Autologous blood was introduced in the subarachnoid space and the parietal lobe harvested. Control animals were sacrificed without introduction of blood. The response of microvessles to the endothelium-dependent dilator adenosine diphosphate (ADP) 10(-9)-10(-4) M, the endothelium-independent dilator nitroprusside 10(-9)-10(-4) M, and ET-1 10(-13)-10(-8) M was measured by videomicroscopy in the presence of 0-2 minimum alveolar concentration (MAC) of isoflurane.

RESULTS

Isoflurane attenuated EDD to ADP in control vessels [66 +/- 5% (control) vs 27 +/- 11% (2 MAC) dilation to ADP 10(-4) M, P < 0.05]. Although SAH was associated with reduced dilation to ADP, exposure to isoflurane did not further impair dilation to ADP after SAH [26 +/- 3% (SAH) vs 21 +/- 5% (SAH/2 MAC) dilation to ADP 10(-4) M, P = NS]. Dilation to nitroprusside was not affected by isoflurane or SAH. Constriction to ET-1 was reduced by 2 MAC of isoflurane [21 +/- 1% (control) vs 13 +/- 5% (2 MAC) constriction to ET-1 10(-8) M, P < 0.05], but not by 1 MAC of isoflurane in control vessels.
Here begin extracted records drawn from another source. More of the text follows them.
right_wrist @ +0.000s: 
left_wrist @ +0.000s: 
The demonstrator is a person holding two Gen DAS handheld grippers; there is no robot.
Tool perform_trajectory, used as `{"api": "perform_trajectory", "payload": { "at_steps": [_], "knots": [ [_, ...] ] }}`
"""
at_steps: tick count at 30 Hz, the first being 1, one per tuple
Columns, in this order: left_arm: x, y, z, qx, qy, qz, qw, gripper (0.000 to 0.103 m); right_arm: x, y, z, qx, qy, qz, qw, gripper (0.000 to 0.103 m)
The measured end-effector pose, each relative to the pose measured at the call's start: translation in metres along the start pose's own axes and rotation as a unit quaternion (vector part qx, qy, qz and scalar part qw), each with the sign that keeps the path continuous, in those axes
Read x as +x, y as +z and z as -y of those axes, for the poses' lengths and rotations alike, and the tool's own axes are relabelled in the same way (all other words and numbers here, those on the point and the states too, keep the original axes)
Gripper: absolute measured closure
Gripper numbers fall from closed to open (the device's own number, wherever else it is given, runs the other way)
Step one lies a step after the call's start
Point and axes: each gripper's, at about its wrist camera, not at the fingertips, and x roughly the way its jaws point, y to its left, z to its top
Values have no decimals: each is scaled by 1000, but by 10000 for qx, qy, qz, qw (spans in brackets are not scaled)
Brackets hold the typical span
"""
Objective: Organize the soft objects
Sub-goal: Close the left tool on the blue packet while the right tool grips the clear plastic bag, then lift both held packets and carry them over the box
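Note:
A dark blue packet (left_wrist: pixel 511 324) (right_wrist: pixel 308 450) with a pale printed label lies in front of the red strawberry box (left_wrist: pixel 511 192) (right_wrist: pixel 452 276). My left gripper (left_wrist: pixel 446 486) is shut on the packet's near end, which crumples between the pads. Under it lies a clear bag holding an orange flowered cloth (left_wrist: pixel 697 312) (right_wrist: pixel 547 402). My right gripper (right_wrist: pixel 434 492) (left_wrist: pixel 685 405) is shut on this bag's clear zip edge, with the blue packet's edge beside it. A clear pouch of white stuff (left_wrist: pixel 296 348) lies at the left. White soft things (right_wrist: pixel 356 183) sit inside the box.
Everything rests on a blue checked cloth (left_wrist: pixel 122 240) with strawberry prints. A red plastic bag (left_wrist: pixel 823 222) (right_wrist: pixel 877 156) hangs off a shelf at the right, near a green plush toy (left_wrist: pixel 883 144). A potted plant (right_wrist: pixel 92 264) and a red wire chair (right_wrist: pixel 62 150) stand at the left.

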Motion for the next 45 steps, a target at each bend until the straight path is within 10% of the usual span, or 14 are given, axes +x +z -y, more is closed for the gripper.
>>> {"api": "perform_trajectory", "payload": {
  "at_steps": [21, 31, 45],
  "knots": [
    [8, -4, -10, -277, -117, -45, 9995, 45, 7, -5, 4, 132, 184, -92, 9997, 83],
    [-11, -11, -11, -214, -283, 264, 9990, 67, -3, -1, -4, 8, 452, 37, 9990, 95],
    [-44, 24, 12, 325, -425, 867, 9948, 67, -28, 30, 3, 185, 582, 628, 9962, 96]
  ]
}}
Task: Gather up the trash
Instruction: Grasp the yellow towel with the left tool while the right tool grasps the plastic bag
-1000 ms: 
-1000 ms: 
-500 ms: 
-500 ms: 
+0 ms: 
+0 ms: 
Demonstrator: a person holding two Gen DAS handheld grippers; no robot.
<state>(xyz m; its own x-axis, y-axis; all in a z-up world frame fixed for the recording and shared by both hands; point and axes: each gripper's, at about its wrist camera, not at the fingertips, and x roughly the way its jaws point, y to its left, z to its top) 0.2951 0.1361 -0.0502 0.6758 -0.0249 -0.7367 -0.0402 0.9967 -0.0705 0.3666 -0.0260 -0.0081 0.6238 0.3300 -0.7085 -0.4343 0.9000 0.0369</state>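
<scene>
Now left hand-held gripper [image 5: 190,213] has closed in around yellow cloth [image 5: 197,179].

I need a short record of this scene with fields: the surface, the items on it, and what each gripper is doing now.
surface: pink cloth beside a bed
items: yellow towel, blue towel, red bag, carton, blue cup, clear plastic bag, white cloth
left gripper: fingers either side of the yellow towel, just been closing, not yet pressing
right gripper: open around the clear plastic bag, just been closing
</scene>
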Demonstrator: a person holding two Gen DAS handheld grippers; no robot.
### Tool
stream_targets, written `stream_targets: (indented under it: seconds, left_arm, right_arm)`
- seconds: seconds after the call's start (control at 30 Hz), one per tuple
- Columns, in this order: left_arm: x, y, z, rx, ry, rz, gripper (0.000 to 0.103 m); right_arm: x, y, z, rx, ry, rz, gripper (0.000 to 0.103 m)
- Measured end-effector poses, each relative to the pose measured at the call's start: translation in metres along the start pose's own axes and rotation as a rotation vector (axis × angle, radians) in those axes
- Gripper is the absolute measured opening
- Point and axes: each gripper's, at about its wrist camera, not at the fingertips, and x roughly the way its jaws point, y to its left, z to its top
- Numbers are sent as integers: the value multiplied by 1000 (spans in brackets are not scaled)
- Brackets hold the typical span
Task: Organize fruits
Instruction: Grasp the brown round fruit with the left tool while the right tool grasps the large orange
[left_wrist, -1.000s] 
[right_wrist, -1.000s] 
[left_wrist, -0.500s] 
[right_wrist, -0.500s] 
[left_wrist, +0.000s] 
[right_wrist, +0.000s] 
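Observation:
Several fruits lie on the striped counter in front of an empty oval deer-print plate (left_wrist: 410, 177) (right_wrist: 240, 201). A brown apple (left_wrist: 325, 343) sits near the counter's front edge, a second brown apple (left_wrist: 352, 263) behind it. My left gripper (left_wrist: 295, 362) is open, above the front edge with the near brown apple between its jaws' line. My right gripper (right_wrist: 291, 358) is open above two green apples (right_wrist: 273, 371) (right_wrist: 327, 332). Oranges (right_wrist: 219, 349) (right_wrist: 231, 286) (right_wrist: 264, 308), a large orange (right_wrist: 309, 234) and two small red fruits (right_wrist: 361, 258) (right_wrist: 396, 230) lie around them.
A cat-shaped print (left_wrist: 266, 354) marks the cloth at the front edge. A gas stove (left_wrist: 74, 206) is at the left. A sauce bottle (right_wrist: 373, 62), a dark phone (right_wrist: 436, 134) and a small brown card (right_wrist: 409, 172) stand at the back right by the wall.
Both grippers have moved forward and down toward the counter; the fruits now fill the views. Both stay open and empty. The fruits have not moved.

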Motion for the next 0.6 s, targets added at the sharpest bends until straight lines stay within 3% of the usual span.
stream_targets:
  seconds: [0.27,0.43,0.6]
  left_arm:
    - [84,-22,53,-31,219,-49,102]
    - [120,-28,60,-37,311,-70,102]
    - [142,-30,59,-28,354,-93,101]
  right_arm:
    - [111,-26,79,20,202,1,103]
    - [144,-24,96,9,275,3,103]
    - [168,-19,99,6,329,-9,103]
Constriction to ET-1 was greatly attenuated by 1 or 2 MAC of isoflurane after SAH [32 +/- 5% (SAH) vs 18 +/- 4% (SAH/2 MAC) constriction to ET-1 10(-8) M, P < 0.05].

CONCLUSION

In rats, isoflurane does not further impair EDD after SAH and modulates the constrictive response to ET-1. Such an effect of isoflurane would not predispose the SAH-exposed vessels to vasospasm.